In respect to evidence tending to establish that the false representation was made knowingly, Lord Herschell, in Derry v. Peek, 14 App. Cas. 337, 375, expressed a view which meets with our hearty approval when he said:

“At the same time I desire to say distinctly that, when a false statement has been made, the questions whether there were reasonable grounds for believing it, and what were the means of knowledge in the possession of the person making it, are most weighty matters for consideration. The ground upon which an alleged belief was founded is a most important test of its reality. I can conceive many cases where the fact that an alleged belief was destitute of all reasonable foundation would suffice of itself to convince the court that it was not really entertained, and that the representation was a fraudulent one. So, too, although means of knowledge are, as was pointed out by Lord Blackburn in Brownlie v. Campbell, 5 App. Cas. 925, a very different thing from knowledge, if I thought that a person making a false statement had shut his eyes to the facts, or purposely abstained from inquiring into them. I should livid that honest belief was absent, and that he was just as fraudulent as if he had knowingly stated that which was false.”

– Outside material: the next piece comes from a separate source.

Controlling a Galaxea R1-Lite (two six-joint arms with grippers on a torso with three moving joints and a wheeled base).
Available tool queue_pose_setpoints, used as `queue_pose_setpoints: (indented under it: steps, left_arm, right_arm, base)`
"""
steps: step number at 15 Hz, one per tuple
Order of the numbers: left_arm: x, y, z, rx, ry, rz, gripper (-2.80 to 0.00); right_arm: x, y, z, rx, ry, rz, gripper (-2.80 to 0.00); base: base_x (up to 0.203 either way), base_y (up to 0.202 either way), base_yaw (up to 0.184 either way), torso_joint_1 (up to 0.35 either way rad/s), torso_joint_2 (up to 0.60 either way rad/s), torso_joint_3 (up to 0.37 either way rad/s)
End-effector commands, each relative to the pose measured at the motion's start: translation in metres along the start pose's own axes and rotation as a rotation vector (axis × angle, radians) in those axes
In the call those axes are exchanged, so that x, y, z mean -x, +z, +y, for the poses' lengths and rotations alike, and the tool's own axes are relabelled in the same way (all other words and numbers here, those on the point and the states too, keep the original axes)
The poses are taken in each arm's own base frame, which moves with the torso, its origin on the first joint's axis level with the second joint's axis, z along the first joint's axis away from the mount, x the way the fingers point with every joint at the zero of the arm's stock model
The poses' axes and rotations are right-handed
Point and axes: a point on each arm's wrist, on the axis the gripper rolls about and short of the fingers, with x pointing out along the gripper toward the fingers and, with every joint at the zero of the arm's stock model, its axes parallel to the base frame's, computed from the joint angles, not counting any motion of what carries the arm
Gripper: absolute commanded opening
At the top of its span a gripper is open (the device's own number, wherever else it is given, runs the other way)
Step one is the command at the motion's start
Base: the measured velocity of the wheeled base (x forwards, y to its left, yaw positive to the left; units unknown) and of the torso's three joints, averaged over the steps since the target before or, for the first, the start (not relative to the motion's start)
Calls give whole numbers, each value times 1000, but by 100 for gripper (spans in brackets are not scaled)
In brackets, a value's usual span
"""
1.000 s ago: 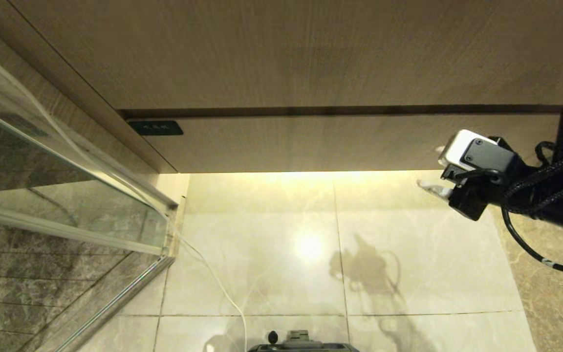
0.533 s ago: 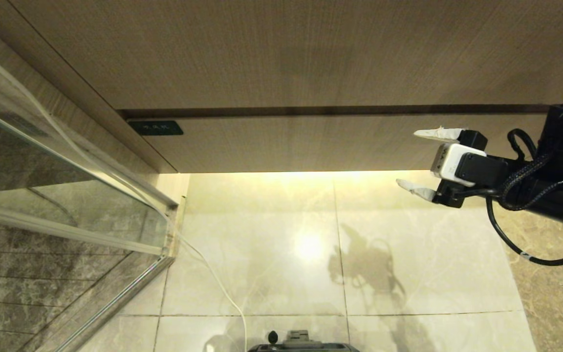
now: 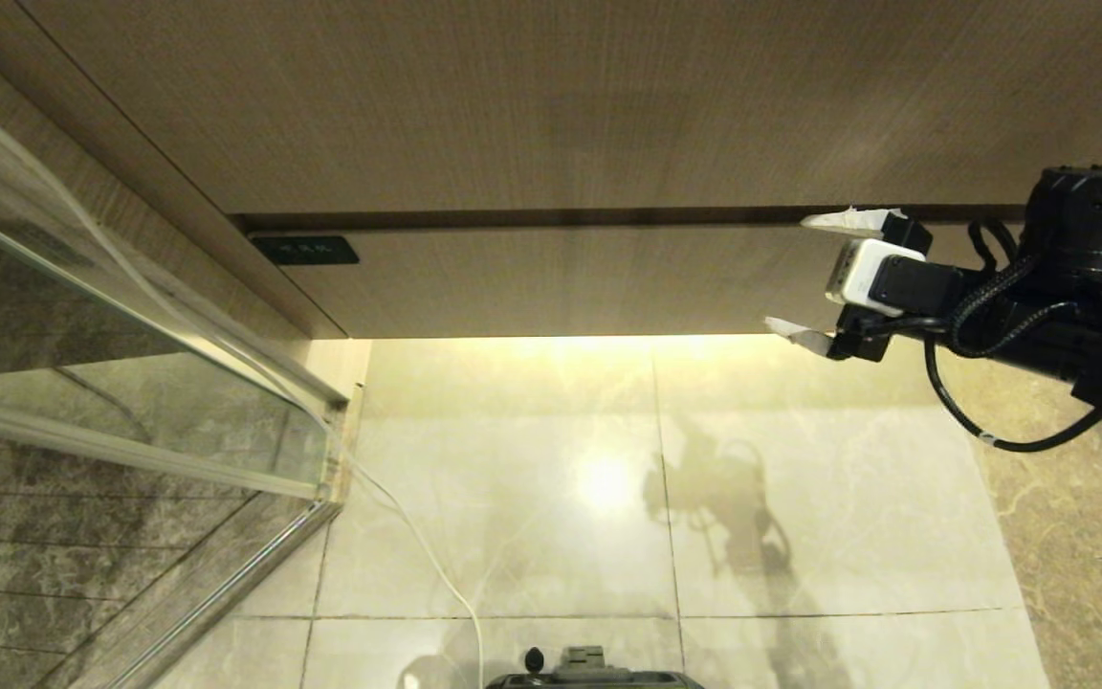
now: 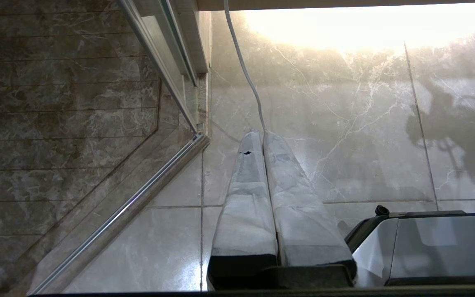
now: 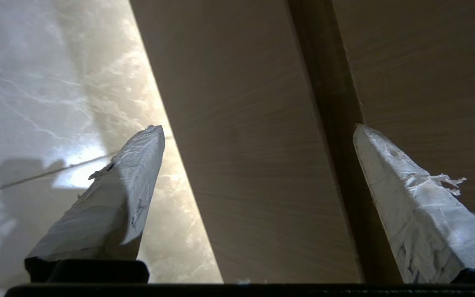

In such an action it is not essential to show that any benefit was derived from the deceit. Endsley v. Johns, 120 Ill. 479, 12 N. E. 247, 60 Am. Rep. 572; 2 Smith, Lead. Cas. pp. 1, 66; Implement Co. v. Chapman, 118 N. Y. 288, 23 N. E. 187. It need not be the sole inducement moving the plaintiff. Cook, Corp. § 355; Morgan v. Skiddy, 62 N. Y. 319. The plaintiff’s action must, however, have been affected materially by the deceit. 118 N. Y. 288, 23 N. E. 187.

4. In respect of the defendant Sullivan, the vendor from whom plaintiff in error bought the shares in question, it is needless to say that, if he made false representations knowingly in respect of the capital of the insurance company to the plaintiff for the purpose of inducing him to buy shares in the company, he would be liable for the damages sustained, if the plaintiff acted in reliance on the truth of the statement. And this would be so whether the plaintiff bought shares from him or from another. Cook, Corp. § 335; Sigafus v. Porter, 28 C. C. A. 443, 84 Fed. 430; Hubbell v. Meigs, 50 N. Y. 480.

5. Upon each of the questions we have considered there was some evidence upon which the plaintiff was entitled to go to the jury. The judgment below must be reversed. It is accordingly ordered that the cause be remanded for a new trial upon principles not inconsistent with this opinion.